Pero, ¿qué tiene que ver todo esto con el tema del artículo si no es sobre farmacología? La relación es clara y meridiana: hay quién no está en disposición de aceptar ninguna contrapartida a un potencial beneficio, ya sea por ignorancia (¿quién se lee todo un prospecto?) o por miedo (¿quién lee el prospecto si ya sabe que lo que va a leer no le va a gustar?). Y desde mi perspectiva, este pensamiento parte de la idealidad de una absoluta seguridad, del destierro de la incertidumbre y el riesgo como factores indisociables de toda experiencia. Pero este ideal de seguridad no se manifiesta materialmente, y la experiencia no da cuenta de él.
Cuando se pide una garantía de seguridad del 100% para la vacuna del covid-19, por seguir el ejemplo con el que comencé este texto, con frecuencia se exige algo que no solo supondría un control de los efectos a largo plazo del fármaco, sino la capacidad de responder de forma adecuada a todas y cada una de las personas receptoras del mismo, sean alérgicas o no, sanas, inmunodeprimidas, jóvenes, ancianas, etc. La aprobación de un fármaco requiere de una demostración de seguridad ante diversos grupos de poblaciones, pero no ante cada sujeto singular, con lo que no se puede descartar un eventual efecto adverso no previsto y potencialmente peligroso en casos concretos. Sin embargo, no solo es que tampoco se puede asegurar que este contratiempo vaya a darse, sino que, aunque suceda, no se puede obviar que el fármaco no se fabrica y administra por capricho y sí para contrarrestar el efecto de una enfermedad que está afectando gravemente a muchas personas y, a la postre, colapsando sistemas sanitarios.
Por lo tanto, no se trata de buscar la inocuidad total de un fármaco, sino la compensación óptima entre riesgo y beneficio, comprendiendo, entonces, que la aprobación significa que los beneficios generales superan con creces los perjuicios que puede acarrear esta vacuna. Sin embargo, este cálculo no despeja el factor de la incertidumbre: cuando uno, como persona singular, se cuestiona sobre los posibles efectos indeseables que el fármaco pueda presentar en su cuerpo, no hay forma de garantizar el éxito absoluto de la empresa vacunadora.

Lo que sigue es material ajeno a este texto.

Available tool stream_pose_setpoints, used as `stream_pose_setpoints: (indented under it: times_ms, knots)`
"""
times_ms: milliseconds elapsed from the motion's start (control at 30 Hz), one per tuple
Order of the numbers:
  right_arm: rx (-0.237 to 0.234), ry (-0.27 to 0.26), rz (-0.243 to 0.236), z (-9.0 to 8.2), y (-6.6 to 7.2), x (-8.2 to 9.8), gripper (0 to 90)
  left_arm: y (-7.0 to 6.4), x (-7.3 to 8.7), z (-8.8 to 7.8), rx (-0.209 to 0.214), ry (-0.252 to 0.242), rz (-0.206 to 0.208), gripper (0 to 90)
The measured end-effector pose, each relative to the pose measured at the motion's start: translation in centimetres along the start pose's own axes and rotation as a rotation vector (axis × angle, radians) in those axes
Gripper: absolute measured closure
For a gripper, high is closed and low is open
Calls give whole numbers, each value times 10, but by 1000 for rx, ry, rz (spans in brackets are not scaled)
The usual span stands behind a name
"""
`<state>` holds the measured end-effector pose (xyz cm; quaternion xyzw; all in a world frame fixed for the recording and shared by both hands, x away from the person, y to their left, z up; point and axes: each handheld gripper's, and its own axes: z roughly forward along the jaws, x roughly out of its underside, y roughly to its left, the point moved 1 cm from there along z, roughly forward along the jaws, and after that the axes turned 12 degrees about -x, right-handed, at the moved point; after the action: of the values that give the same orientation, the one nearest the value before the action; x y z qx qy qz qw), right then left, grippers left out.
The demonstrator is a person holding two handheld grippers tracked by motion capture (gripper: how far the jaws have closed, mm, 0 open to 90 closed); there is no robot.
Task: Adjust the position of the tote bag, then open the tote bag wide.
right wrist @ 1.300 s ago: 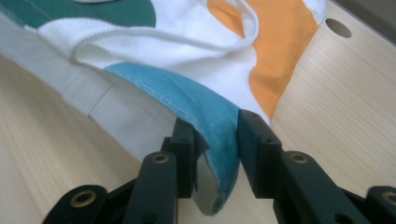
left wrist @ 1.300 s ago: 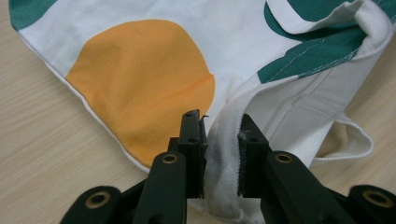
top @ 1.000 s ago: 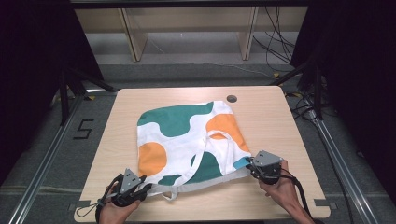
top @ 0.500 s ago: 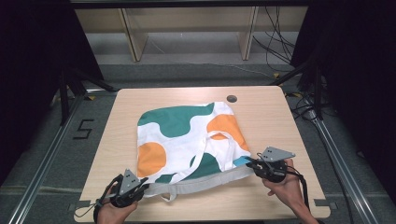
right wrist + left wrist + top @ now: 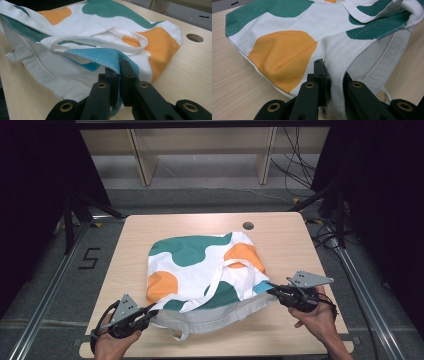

Sin ánimo de ser macabro: tampoco hay garantía alguna de que cuando se coge el coche o el transporte público por la mañana para ir a trabajar no se vaya a padecer un accidente fatal. Y a pesar de todo, hacemos uso de nuestros medios de transporte y no tan solo por obligación o negocio, sino también por ocio. ¿Y por qué? Quizás sea porque ya hemos interiorizado el cálculo previamente apuntado. No obstante, estimo que en general ni siquiera es algo que se tenga en cuenta: el riesgo se ha minimizado y no solemos ni siquiera pensar en que lo corremos. Tal vez, esa sea la mejor estrategia para vivir tranquilo: no pensar en el riesgo. Pero lo corremos, tanto en esa como en multitud de otras decisiones diarias de nuestra vida. La incertidumbre nos rodea y nos penetra, aunque a menudo pareciera que nos quisiéramos abstraer de ella.